One prominent option floated by Turkey is a “buffer zone” on the Turkish-Syrian border, which could amount to a foreign military occupation, intent on regime change even if the aim is humanitarian in name. The risks of such an endeavor in a combustible region are evident in the U.S.-led invasion of Iraq, Israel’s occupation of southern Lebanon decades ago and Syria’s own military presence in Lebanon until 2005.
Yet, comparisons with international hesitation over the Balkans bloodshed in the 1990s make it ever harder to engage in seemingly endless, and fruitless, diplomacy.
Turkish Prime Minister Recep Tayyip Erdogan discussed Syria with U.S. President Barack Obama on Sunday at a nuclear security conference in South Korea, and said it was not possible to tolerate events there.
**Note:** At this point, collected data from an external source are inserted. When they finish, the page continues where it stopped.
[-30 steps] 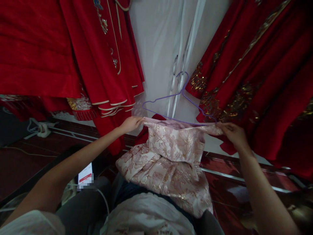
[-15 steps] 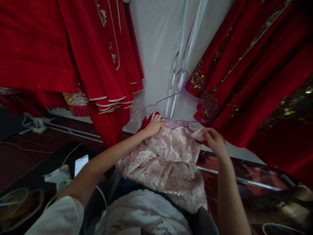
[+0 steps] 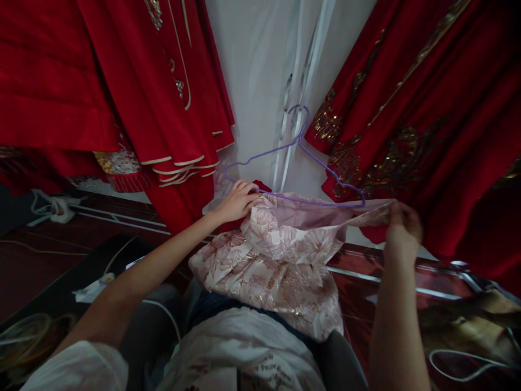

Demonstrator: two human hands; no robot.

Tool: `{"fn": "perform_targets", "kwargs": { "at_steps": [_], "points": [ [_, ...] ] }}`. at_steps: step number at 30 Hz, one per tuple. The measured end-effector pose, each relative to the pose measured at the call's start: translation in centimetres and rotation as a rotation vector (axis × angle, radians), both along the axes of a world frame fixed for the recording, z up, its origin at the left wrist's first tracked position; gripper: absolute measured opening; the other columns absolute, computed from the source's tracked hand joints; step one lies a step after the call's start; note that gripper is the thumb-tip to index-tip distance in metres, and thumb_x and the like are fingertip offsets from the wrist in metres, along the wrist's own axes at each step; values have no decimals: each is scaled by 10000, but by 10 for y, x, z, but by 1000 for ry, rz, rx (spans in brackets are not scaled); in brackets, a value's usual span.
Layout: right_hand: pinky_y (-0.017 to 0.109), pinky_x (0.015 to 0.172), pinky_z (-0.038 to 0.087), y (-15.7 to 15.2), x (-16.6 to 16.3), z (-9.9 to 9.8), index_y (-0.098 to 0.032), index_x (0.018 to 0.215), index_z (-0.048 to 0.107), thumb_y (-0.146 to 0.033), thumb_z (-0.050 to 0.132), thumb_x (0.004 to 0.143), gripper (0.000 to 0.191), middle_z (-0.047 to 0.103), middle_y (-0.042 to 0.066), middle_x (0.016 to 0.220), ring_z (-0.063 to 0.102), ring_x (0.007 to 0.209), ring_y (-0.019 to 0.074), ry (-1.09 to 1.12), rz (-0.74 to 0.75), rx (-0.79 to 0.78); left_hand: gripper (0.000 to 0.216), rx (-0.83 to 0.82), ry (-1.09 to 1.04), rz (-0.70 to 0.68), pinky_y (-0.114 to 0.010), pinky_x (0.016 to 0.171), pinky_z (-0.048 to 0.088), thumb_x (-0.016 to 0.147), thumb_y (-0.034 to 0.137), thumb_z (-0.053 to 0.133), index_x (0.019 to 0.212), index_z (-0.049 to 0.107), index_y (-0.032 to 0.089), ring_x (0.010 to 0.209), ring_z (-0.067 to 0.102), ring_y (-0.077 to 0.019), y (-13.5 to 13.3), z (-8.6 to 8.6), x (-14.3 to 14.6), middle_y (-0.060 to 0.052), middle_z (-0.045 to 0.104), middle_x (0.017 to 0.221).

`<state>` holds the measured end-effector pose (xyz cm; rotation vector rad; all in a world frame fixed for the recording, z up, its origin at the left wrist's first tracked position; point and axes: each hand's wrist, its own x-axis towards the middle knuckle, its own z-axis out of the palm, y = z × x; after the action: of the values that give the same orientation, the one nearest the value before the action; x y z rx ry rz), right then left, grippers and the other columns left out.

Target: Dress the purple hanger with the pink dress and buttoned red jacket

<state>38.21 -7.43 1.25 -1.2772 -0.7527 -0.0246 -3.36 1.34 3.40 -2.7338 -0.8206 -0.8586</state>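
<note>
A pale pink garment with gold floral brocade (image 3: 280,255) hangs from my two hands down onto my lap. My left hand (image 3: 236,202) grips its upper left edge, close to the left end of a thin purple wire hanger (image 3: 297,157). My right hand (image 3: 401,228) pinches the garment's upper right corner and holds it out to the right. The hanger's lower bar lies along the garment's top edge, its hook pointing up in front of a white cover. A bit of red cloth (image 3: 260,187) shows just behind my left hand.
Red robes with gold trim (image 3: 134,92) hang at the left, and red embroidered ones (image 3: 427,108) at the right. A white garment cover (image 3: 264,70) hangs between them. Cables (image 3: 52,209) and small objects lie on the dark floor at the left.
My right hand has drawn the garment's corner out to the right, spreading the top edge under the hanger bar. My left hand has stayed by the hanger's left end.
</note>
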Motion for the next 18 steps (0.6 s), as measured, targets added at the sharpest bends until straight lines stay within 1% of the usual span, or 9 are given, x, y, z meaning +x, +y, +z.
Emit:
{"fn": "perform_targets", "kwargs": {
  "at_steps": [3, 6, 8, 10, 13, 15, 18],
  "points": [
    [378, 779, 503, -1, -5, 3, -206, 910, 616, -489, 600, 725, 339, 650, 95, 904, 630, 848, 235, -13, -12, 9, 338, 8, 22, 11, -459, 1036, 328, 954, 384, 415, 984, 706, 215, 1110, 471, -238, -1, 3, -2, -91, 580, 1137],
    [374, 776, 504, -1, -10, 14, -202, 887, 633, -460, 601, 752, 293, 661, 92, 890, 636, 820, 229, -116, 4, 33, 344, -18, 38, -21, -446, 1025, 339, 956, 389, 410, 980, 705, 214, 1115, 481, -234, -2, 5, 0, -92, 584, 1146],
    [352, 761, 499, 1, -16, 29, -191, 886, 659, -424, 598, 781, 263, 665, 85, 859, 630, 793, 213, -262, 19, 24, 333, -55, 35, -66, -446, 1036, 335, 955, 385, 415, 1000, 702, 224, 1135, 485, -231, 0, 6, 1, -87, 583, 1171],
    [327, 753, 488, 7, -25, 47, -186, 902, 684, -398, 590, 812, 250, 669, 80, 854, 619, 794, 200, -428, 19, -13, 317, -111, 16, -114, -450, 1052, 326, 954, 379, 423, 1034, 696, 239, 1149, 493, -225, 2, 5, 4, -76, 589, 1185],
    [315, 785, 465, 21, -43, 73, -194, 904, 706, -397, 577, 841, 248, 668, 72, 865, 601, 830, 195, -635, 12, -77, 305, -219, -47, -167, -468, 1095, 282, 956, 360, 425, 1084, 680, 251, 1158, 512, -217, 2, 4, 12, -67, 604, 1201],
    [313, 779, 459, 32, -55, 82, -199, 915, 702, -406, 558, 859, 258, 665, 60, 836, 597, 801, 191, -689, 59, -133, 303, -282, -88, -189, -478, 1114, 256, 957, 351, 423, 1089, 677, 252, 1166, 519, -215, 0, 2, 19, -66, 610, 1216],
    [305, 708, 459, 45, -64, 83, -204, 953, 665, -404, 527, 876, 255, 652, 40, 792, 583, 711, 180, -659, 189, -192, 303, -318, -125, -200, -471, 1119, 253, 959, 355, 420, 1080, 674, 240, 1177, 527, -212, 1, 4, 24, -62, 619, 1223]
  ]
}}
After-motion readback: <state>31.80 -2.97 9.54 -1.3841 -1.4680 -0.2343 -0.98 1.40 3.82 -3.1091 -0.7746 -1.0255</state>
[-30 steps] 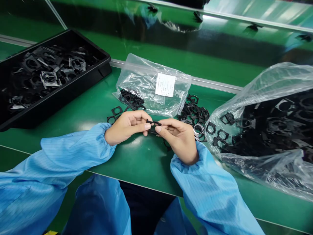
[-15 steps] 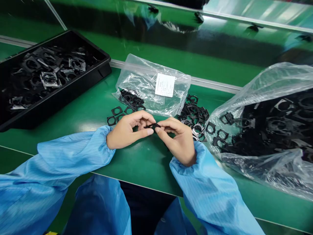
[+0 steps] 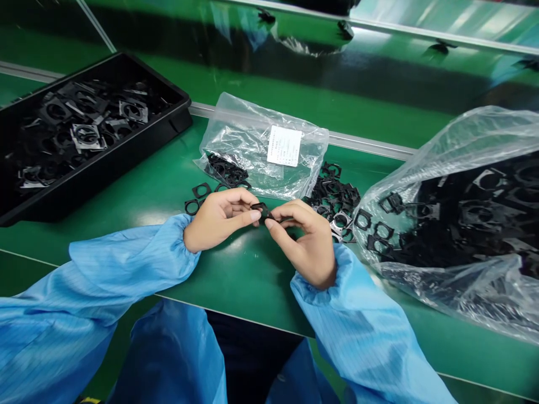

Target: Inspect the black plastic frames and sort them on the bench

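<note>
Between my two hands is a small black plastic frame (image 3: 263,211), tilted above the green table (image 3: 236,275). My left hand (image 3: 219,220) pinches its left side between thumb and fingers. On the other side, my right hand (image 3: 306,235) grips it with thumb and forefinger. Fingertips cover part of the piece, so its full shape is hidden. Just beyond my left hand lie several loose square black frames with round openings (image 3: 201,190). A heap of black plastic parts (image 3: 334,193) sits behind my right hand.
A black tray (image 3: 168,115) full of similar frames stands at the left. Behind my hands lies a clear bag (image 3: 252,132) with a white label (image 3: 284,146) and thin black frames at its mouth. A large open plastic bag (image 3: 438,151) of black parts fills the right side.
The black frame has been tipped between my fingers and now shows more of its face. My left fingers have shifted slightly on it; both hands stay in nearly the same place.
</note>
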Tool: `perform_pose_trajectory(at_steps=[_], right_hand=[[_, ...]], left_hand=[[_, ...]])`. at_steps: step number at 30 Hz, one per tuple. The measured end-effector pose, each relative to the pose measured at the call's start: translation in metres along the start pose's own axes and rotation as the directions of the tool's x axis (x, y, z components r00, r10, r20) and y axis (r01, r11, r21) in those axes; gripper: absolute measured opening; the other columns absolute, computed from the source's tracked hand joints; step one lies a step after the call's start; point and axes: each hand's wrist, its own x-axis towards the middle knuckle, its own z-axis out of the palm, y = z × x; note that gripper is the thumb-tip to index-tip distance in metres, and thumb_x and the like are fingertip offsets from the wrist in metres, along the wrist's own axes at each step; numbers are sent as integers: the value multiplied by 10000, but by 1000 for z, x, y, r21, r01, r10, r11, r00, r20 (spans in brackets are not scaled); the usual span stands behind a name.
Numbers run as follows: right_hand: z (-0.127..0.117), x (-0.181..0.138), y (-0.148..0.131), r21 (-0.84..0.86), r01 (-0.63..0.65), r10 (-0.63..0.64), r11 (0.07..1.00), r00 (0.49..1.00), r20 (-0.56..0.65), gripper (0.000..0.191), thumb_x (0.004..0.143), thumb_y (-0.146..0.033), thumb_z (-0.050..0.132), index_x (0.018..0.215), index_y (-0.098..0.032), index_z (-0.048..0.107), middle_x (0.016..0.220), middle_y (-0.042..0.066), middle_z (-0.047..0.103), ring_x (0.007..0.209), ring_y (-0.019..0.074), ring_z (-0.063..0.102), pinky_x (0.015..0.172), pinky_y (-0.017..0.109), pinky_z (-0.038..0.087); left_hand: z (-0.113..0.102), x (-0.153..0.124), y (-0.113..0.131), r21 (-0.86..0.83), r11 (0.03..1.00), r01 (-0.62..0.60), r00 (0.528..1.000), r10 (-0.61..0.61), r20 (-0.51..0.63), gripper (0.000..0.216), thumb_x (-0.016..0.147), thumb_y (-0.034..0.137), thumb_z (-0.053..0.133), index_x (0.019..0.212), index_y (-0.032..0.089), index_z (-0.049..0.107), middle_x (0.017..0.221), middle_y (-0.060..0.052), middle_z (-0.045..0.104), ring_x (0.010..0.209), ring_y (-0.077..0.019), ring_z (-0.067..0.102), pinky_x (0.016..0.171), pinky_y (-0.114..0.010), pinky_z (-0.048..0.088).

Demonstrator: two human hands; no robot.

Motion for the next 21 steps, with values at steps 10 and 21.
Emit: perform_pose_trajectory(at_steps=[10,21], right_hand=[[0,0,3,-84,138,-142,987,989,-43,55,942,-189,699,914,-208,742,865,42,716,749,160,662,655,285,566],[2,-1,6,-143,216,-213,966,976,36,43,947,-182,702,952,-195,743,843,39,728,742,156,664,684,286,565]], left_hand=[[0,0,-1,-25,999,-22,997,20,-80,372,767,471,888,841,141,733,717,-19,733,638,-132,712,629,-222,613],[1,-1,3,-9,1000,-7,999,7,-42,224,806,343,847,808,139,756,707,-21,748,626,-124,699,614,-203,594]])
Earlier, Erdogan was asked by reporters on his plane whether a safe zone inside Syria was on the agenda.
“Studies are under way,” Erdogan said. “It would depend on developments. The ‘right to protection’ may be put into use, according to international rules. We are trying to find a solution by engaging Russia, China and Iran.”
Erdogan predicted that “everything could change” if those countries withdraw their support for Syria, and he accused Assad of reviving ties with and “protecting” rebels of the PKK, a Turkish Kurd group at war with the Turkish state. Turkey already hosts some 17,000 Syrian refugees, and casting the Syrian crisis in terms of Turkey’s national security strengthens the case for intervention.
U.N. and Arab League envoy Kofi Annan was discussing Syria on Sunday in Russia, which vetoed a U.N. Security Council resolution aimed at pressuring Assad but has shown increasing impatience with him. His next stop is Beijing, which also blocked U.N. action.
Annan’s plan, endorsed by the U.N. Security Council, includes a cease-fire by Syrian forces, a daily two-hour halt to fighting to evacuate the injured and provide aid, and inclusive talks about a political solution.
But, there are still questions about how such an agreement would be overseen and enforced. An Arab League monitoring effort in Syria failed, labeled a farce by some who participated. The likelihood that a Syrian regime that has shelled cities would talk in good faith to the people it targeted is remote, and outgunned Syrian rebels say the time is long past for any negotiation.
The United Nations says more than 8,000 people have died. Many were civilian protesters.
Assad bucked the trend of relatively quick transitions to new governments in regional uprisings. Tunisia, Egypt and Libya, where a NATO bombing campaign helped oust Moammar Gadhafi, did not bear the same geopolitical tensions as the Syrian case. The conflict there comes as Israel considers a plan to bomb the nuclear facilities of Iran, a regional power and close ally of Assad, and further destabilization in Syria could set off lasting unrest.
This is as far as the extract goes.